Due to high market losses and trading slumps, famous crypto exchange Coinbase is mulling to stop operations in Japan.
Customers will have until Feb. 16 to withdraw their fiat and crypto holdings, Coinbase said in a blog post Wednesday. Any remaining crypto held at Coinbase on or after Feb. 17 will be converted to yen, and the company will send any remaining cash to a guaranty account at the Legal Affairs Bureau in the month after that date, it said. “Due to market conditions, our company has made the difficult decision to halt operations in Japan,” according to the post. Coinbase plans to conduct a “complete review of our business in the country,” it said.
The business closure follows the firm’s decision to cut 20% of its workforce globally, the latest layoffs at the San Francisco-headquartered firm as it grapples with a slump in crypto assets. Coinbase is retreating from Japan even as the nation loosens some crypto rules, which has enticed rival Binance — the largest digital-asset exchange — to recently buy a local player to re-enter the country.
The cryptocurrency market is going through turbulent times as the plunging value of digital assets amid rising interest rates and the collapse of some of its biggest players, including FTX, have shaken the faith of investors in what was seen as the next big thing in the world of finance.
Coinbase, Crypto.com and Huobi have all announced plans to lay off about 20 per cent of their respective staff, while a source told Reuters earlier this month that Genesis, too, had cut jobs, equating to 30 per cent of its workforce.
All Coinbase Japan customers will have until Feb. 16 to withdraw their fiat and crypto holdings, the company said in a blog post. The company’s shares shed about 86 per cent of their value last year, amid a brutal selloff in cryptocurrencies ranging from bitcoin to dogecoin that wiped out more than a trillion dollars from the sector. Coinbase’s decision to exit comes only a few weeks after rival exchange Kraken said it, too, would cease its operations in Japan this month.
Several firms have suffered from waning investor appetite for crypto after major exchange FTX blew up in September. Higher interest rates and worries of an economic downturn have also piled pressure on the crypto industry, as investors flee risky assets. The crypto sector’s woes have continued this year, marked by plunging deposits, layoffs and multiple legal hurdles.
Coinbase, Crypto.com and Huobi have all announced plans to lay off about 20% of their respective staff, while a source told Reuters earlier this month that Genesis, too, had cut jobs, equating to 30% of its workforce.
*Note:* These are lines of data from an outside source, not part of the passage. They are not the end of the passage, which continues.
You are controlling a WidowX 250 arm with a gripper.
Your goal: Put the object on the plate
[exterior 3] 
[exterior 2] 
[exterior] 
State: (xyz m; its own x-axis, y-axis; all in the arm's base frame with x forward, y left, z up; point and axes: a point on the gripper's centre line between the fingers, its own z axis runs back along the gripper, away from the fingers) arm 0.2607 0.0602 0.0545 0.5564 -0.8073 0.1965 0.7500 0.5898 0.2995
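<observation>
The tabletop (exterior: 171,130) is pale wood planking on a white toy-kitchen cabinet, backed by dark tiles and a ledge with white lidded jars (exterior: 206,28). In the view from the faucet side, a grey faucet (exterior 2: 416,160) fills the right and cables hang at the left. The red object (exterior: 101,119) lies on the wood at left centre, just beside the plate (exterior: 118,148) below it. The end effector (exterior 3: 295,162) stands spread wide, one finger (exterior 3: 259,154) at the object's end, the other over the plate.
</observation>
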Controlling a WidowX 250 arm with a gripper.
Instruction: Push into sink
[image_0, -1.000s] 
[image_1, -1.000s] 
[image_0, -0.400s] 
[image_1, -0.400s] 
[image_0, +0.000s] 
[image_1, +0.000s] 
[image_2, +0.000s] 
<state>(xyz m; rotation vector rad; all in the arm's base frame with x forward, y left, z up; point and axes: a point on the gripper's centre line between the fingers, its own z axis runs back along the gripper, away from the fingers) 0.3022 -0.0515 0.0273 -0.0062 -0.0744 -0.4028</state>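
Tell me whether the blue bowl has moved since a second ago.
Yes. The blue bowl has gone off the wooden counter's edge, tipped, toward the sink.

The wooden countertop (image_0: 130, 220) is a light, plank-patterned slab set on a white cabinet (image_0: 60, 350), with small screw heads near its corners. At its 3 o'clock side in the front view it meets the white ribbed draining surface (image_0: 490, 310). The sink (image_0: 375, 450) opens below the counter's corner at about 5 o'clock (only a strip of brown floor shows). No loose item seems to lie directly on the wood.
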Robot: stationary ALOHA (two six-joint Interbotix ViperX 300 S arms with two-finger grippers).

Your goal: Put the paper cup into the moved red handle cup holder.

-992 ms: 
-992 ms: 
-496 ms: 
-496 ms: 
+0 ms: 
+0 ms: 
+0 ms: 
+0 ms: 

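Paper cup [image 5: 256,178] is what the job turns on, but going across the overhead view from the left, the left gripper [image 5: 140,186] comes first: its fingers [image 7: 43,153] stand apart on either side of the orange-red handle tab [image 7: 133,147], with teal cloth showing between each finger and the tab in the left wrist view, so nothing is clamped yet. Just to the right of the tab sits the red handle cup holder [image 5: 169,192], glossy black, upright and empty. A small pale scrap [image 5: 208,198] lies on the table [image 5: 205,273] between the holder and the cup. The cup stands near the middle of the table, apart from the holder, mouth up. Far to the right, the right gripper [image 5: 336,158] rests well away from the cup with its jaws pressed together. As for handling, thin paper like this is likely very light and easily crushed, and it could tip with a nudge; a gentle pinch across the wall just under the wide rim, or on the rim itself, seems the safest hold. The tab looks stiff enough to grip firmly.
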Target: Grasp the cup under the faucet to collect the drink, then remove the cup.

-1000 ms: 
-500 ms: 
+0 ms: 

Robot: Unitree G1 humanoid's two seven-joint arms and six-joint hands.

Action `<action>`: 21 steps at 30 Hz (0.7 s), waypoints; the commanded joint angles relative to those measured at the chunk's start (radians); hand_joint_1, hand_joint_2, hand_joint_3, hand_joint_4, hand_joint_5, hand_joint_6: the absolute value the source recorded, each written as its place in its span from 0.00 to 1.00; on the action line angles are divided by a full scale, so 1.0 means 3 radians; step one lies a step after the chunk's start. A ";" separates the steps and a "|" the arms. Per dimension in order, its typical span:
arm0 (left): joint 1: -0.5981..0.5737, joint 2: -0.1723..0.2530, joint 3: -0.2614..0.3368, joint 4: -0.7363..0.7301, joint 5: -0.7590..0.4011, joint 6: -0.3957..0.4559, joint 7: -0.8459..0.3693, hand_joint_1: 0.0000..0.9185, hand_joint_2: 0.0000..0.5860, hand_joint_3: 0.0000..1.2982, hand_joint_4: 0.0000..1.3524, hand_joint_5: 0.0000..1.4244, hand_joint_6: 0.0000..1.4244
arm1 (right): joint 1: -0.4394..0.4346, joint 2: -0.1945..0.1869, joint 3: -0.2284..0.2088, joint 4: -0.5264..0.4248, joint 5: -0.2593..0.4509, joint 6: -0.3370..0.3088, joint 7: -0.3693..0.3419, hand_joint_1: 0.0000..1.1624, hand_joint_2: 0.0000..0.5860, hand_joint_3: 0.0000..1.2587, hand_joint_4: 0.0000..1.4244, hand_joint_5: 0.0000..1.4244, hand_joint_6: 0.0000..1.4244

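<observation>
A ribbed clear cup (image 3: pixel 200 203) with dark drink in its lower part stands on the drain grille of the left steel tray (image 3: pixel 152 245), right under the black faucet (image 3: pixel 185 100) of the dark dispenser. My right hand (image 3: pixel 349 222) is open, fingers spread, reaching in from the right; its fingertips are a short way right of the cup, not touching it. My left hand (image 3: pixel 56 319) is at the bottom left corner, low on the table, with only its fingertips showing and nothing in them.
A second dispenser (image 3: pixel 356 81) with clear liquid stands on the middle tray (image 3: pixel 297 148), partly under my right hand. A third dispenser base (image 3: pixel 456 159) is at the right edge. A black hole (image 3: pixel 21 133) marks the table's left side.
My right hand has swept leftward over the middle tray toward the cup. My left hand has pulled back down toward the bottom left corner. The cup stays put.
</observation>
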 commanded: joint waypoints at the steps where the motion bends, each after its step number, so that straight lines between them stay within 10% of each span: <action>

We’ve decided to wind down the majority of our operations in Japan, which led to eliminating most of the roles in our Japan entity,” Nana Murugesan, vice president for international and business development, said in an interview last week. Coinbase previously teamed up with Mitsubishi UFJ Financial Group to launch a crypto exchange in Japan in 2021.
Coinbase pledged to make the transition in Japan “as smooth as possible,” the blog post said. The company has segregated the yen and crypto assets of its customers in custody in compliance with Japan’s regulation, and is committed to ensuring that all its clients can withdraw their assets “at their earliest convenience,” it said.